▶ [TASK GOAL]
For this exercise, write out only the lines of the entries below from the one with "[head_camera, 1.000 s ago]" up to and including the one with "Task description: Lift", exactly as they are. Pictures stay out.

▶ [PROVIDED DATA]
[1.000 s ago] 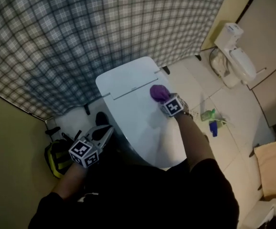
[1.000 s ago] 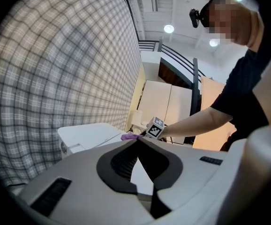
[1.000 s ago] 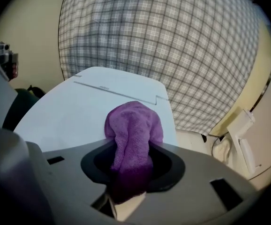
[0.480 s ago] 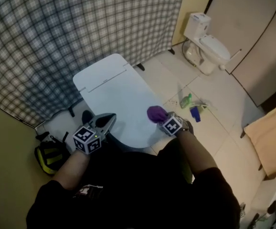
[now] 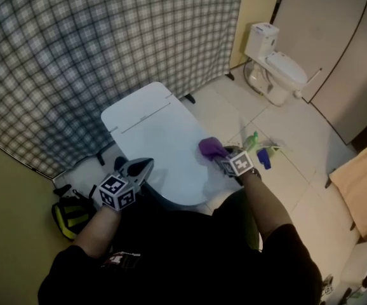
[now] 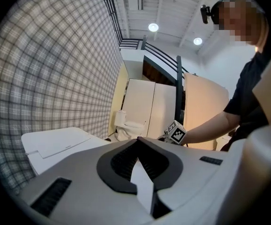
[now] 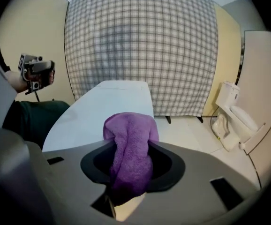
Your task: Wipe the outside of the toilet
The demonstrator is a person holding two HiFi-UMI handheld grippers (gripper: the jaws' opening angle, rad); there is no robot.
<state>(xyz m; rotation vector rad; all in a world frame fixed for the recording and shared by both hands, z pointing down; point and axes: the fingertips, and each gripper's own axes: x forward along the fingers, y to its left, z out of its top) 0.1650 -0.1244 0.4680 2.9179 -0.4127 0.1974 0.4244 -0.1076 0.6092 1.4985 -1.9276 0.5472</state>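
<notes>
bag [image 5: 69, 215]: yellow and black, at 7 o'clock in the head view, beside the yellow wall.
curtain [image 5: 94, 49]: plaid, hanging across 11 o'clock.
left tool [image 5: 144, 166]: jaws pressed together, tips meeting, nothing between them.
toilet [image 5: 161, 151]: white, lid [image 5: 136, 116] down, in the middle of the head view; left tool at its 7 o'clock edge, contact unclear.
cloth [image 5: 212, 148]: purple, bunched, at the 3 o'clock edge of the lid.
right tool [image 5: 221, 155]: clamped on the cloth, which bulges out past the jaws.
green spray bottle [image 5: 252, 140]: lying on the tiled floor [image 5: 298, 126], just beside the right tool at 2 o'clock.
blue object [image 5: 264, 159]: beside the bottle, too small to identify.
second toilet [image 5: 275, 68]: white, at 1 o'clock, well apart.
</notes>
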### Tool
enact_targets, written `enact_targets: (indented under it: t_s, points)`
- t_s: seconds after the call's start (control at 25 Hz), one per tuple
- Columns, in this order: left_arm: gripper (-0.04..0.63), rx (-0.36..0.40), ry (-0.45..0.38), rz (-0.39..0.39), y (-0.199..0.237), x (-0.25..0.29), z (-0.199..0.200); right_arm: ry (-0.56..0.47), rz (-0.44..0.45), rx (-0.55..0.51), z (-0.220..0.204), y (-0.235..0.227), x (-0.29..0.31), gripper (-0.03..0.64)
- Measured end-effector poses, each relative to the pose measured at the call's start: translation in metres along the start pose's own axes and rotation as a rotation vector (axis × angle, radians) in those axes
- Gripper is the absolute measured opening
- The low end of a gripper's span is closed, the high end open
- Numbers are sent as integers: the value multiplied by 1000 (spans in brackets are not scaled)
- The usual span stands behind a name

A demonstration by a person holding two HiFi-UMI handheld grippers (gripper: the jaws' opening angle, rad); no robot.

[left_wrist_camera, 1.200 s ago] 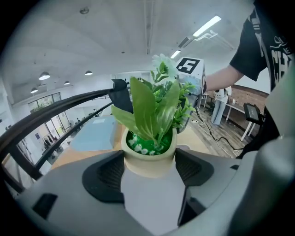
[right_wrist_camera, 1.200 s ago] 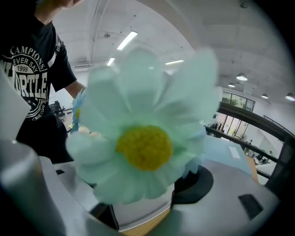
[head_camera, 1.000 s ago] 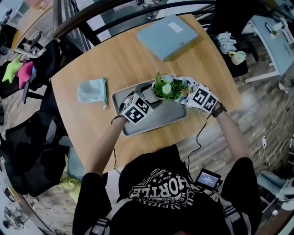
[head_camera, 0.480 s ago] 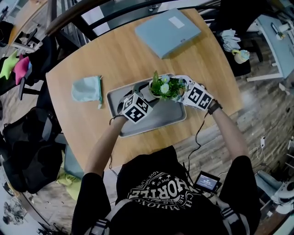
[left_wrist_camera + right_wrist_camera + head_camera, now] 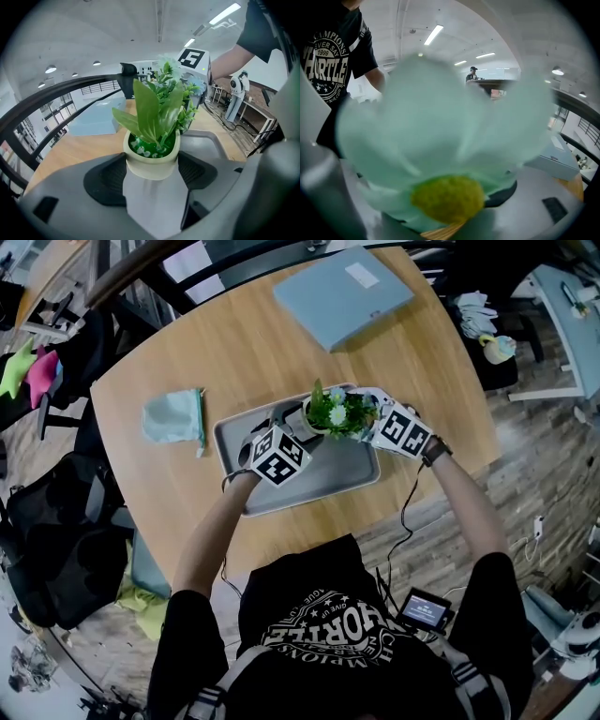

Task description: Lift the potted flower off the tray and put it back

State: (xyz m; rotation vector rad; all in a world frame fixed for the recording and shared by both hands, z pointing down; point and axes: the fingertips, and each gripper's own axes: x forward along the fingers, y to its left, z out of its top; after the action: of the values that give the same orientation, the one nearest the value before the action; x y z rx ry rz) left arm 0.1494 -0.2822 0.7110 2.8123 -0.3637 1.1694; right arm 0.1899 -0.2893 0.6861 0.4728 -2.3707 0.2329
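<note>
Grey tray [image 5: 328,474]: lying at centre frame on the wooden table [image 5: 234,352], its lower part bare.
Potted flower [image 5: 335,413]: showing over the tray's upper edge, contact unclear.
Left gripper [image 5: 292,430]: pinching the cream pot [image 5: 152,161].
Right gripper [image 5: 367,413]: nosing into the blooms; a pale flower [image 5: 440,154] is covering its jaws.
Room: cloth [image 5: 173,418] and blue case [image 5: 342,292] lying well apart.

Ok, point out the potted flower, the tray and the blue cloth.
potted flower [image 5: 150,164], left gripper view, pot's cream rim
tray [image 5: 333,472], head view, its bare floor
blue cloth [image 5: 173,416], head view, its middle
</note>
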Motion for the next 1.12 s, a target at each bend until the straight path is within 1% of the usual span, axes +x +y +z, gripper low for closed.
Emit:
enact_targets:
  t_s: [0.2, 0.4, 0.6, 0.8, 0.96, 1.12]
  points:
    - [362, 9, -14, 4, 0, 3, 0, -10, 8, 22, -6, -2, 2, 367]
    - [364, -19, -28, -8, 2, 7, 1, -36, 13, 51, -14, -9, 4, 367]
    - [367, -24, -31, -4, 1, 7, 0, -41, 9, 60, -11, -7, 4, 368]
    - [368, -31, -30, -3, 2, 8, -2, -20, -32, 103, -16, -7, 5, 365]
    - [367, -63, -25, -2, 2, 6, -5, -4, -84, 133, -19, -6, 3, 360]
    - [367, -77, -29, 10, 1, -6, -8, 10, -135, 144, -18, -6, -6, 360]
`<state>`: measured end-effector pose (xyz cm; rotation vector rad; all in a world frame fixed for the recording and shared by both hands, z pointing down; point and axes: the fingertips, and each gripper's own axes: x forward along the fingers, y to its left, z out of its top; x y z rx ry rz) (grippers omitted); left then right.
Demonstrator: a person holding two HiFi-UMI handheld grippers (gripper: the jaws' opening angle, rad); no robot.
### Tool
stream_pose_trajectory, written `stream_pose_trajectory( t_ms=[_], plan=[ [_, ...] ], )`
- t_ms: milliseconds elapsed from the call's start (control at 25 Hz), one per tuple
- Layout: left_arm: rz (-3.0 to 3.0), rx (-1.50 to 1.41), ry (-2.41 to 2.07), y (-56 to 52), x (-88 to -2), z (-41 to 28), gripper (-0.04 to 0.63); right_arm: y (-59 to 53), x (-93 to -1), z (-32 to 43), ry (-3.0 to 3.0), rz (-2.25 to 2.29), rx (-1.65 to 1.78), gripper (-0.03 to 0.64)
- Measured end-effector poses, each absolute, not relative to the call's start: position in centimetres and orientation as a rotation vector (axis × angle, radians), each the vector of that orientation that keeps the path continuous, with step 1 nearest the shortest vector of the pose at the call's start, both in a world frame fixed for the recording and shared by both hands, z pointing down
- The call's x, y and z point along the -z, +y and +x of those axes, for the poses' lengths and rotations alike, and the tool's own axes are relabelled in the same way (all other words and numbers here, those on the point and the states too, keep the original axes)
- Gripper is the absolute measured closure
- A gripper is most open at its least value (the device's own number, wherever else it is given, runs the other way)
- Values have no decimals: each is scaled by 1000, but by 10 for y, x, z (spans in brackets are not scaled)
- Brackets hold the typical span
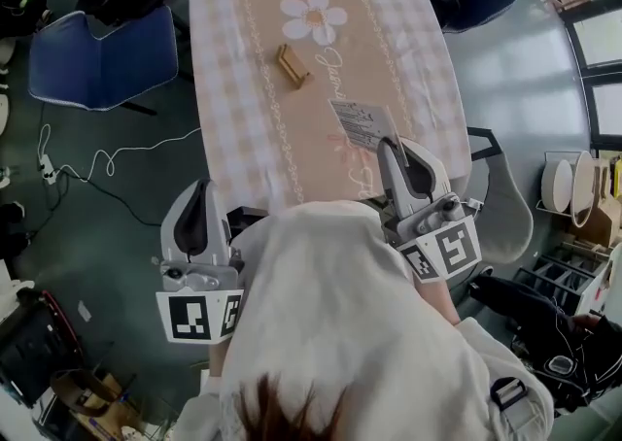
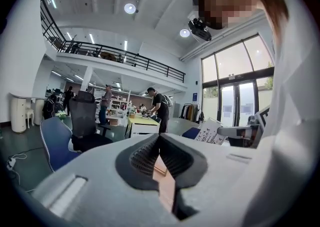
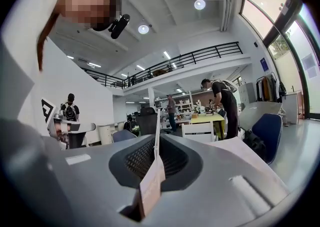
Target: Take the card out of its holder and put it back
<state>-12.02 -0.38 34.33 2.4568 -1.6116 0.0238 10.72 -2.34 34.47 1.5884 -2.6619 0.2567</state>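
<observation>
Card is out of the holder, pinched in the right tongs. The right gripper view shows the card edge-on between closed jaws, pads tight on both faces.

In the head view the card hangs over the counter, on the person's side of the holder and off to its right, clearly apart from it. The holder stands on the counter just below the flower print, set at a diagonal. It looks empty; the slot is too small to read.

Left tongs are closed on nothing, jaws together at the tip in the left gripper view. They sit farther from the holder than the card does, by the near counter edge on the holder's left.

Step in hand, by my read: putting the card back.
- Turn the wrist so the card's free edge runs parallel to the diagonal slot.
- Bring the card above the holder first, then lower it straight in.
- The holder looks small and light, so a sideways push would likely slide or tip it.
- The free left tongs could steady it.
- Let go only once the card is seated.
</observation>
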Motion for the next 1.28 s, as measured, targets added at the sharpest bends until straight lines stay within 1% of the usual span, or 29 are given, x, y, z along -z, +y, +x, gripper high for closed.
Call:
stream_pose_trajectory(
  t_ms=[1160,1280],
  plan=[
    [2460,-66,-1563,-4,-355,-106,594,-16,-354,109,-2617,1543,-305,600],
    [2484,-130,-1575,-4,-357,-104,594,-16,-356,111,-2613,1545,-309,600]
  ],
)
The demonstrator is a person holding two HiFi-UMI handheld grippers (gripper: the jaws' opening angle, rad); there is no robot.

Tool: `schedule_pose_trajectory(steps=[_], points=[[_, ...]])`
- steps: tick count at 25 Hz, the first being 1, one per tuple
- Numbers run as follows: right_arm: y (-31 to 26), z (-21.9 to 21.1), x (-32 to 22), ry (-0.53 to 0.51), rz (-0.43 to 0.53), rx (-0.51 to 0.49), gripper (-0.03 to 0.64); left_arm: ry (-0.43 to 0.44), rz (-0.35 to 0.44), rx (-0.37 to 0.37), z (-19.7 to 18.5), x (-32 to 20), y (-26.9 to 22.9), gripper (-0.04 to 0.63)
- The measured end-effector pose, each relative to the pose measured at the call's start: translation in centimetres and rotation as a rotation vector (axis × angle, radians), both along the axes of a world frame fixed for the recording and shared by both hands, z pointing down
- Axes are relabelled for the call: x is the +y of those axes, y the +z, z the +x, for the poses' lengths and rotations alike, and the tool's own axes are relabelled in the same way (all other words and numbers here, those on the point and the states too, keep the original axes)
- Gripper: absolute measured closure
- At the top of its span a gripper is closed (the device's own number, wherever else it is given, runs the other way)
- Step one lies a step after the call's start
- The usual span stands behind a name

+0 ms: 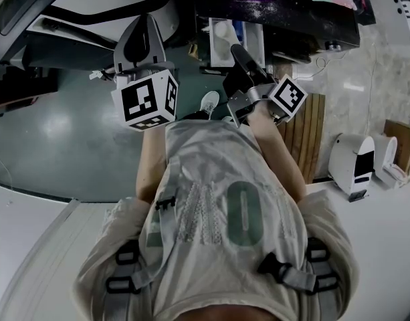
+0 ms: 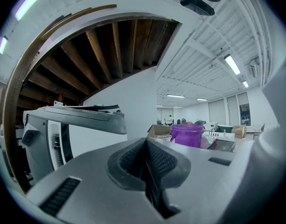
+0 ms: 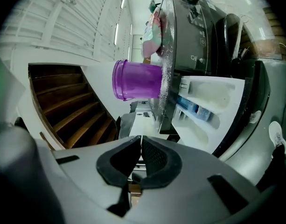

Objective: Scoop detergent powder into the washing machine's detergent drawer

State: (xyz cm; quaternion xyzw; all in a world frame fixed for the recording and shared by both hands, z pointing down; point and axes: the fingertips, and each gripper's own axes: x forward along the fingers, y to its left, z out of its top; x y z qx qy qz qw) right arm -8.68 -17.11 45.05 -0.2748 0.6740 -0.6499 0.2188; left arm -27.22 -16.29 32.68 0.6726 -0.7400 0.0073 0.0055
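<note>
Facing a dark washing machine (image 1: 278, 25), the person holds both grippers in front of it, clear of any object. The detergent drawer (image 3: 212, 101) is white and stands pulled out from the machine's front, at its upper corner beside the control panel. Its open compartments show pale walls, and one holds a blue insert. In the head view the drawer (image 1: 225, 42) lies just beyond the right gripper (image 1: 238, 51), though contact cannot be judged. A purple tub (image 3: 136, 80) stands on the machine's top, where white powder is scattered near the front edge. The left gripper view shows the same tub (image 2: 187, 134) farther off. A pink-printed pouch (image 3: 154, 27) lies on that top behind the tub. The left gripper (image 2: 145, 143) has its jaws pressed together with nothing between them. The right gripper (image 3: 141, 140) likewise has its jaws closed on nothing, leaving only a thin seam between the ribbed pads. The left gripper (image 1: 150, 29) points toward the machine, well apart from the drawer.
</note>
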Motion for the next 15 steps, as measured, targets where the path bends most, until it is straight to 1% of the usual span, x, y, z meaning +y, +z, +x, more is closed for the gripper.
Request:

▶ [TASK ANSWER]
[head_camera, 1.000 s ago] 
[head_camera, 0.480 s ago] 
[left_wrist_camera + right_wrist_camera + head_camera, now] 

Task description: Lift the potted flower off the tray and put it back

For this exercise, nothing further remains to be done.